Problem to work on >>
In the listing below, how many lines contain the string "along"? Answer with the number only.
[Opening Information shown section]
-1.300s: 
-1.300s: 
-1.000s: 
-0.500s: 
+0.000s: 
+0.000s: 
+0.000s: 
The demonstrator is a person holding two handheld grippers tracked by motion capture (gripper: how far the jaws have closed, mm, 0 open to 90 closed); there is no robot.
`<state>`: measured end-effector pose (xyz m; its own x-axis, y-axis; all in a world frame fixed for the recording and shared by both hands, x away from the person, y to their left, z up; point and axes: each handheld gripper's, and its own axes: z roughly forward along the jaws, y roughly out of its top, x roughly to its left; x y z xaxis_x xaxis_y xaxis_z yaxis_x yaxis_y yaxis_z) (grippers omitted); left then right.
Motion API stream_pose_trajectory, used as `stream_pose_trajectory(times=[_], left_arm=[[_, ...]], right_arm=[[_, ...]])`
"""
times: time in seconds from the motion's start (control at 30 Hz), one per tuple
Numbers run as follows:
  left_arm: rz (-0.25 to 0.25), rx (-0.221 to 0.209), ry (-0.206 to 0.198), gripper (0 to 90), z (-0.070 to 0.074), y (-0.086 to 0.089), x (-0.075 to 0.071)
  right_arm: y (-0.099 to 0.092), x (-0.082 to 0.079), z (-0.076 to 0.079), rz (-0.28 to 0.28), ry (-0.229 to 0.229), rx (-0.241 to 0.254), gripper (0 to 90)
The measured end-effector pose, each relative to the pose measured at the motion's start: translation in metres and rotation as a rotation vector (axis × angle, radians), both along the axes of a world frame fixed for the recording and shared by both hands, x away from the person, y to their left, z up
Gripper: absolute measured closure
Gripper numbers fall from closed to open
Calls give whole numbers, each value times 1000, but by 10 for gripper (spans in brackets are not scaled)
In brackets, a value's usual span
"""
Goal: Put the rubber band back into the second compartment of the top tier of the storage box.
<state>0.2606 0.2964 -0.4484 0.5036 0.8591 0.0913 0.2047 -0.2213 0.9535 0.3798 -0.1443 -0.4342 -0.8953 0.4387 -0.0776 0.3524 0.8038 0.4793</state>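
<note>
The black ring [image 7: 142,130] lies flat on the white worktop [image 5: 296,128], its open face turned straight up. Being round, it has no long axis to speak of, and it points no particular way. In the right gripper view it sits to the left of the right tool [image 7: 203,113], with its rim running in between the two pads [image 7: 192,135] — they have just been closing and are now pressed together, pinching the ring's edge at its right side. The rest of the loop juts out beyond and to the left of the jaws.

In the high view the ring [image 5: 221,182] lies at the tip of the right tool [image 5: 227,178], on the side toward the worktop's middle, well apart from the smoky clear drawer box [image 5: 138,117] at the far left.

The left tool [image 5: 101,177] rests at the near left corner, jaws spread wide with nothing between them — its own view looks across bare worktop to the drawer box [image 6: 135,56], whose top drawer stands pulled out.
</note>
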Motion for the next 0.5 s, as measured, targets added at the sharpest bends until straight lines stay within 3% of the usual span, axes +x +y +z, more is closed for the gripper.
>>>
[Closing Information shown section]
Answer to the problem >>
2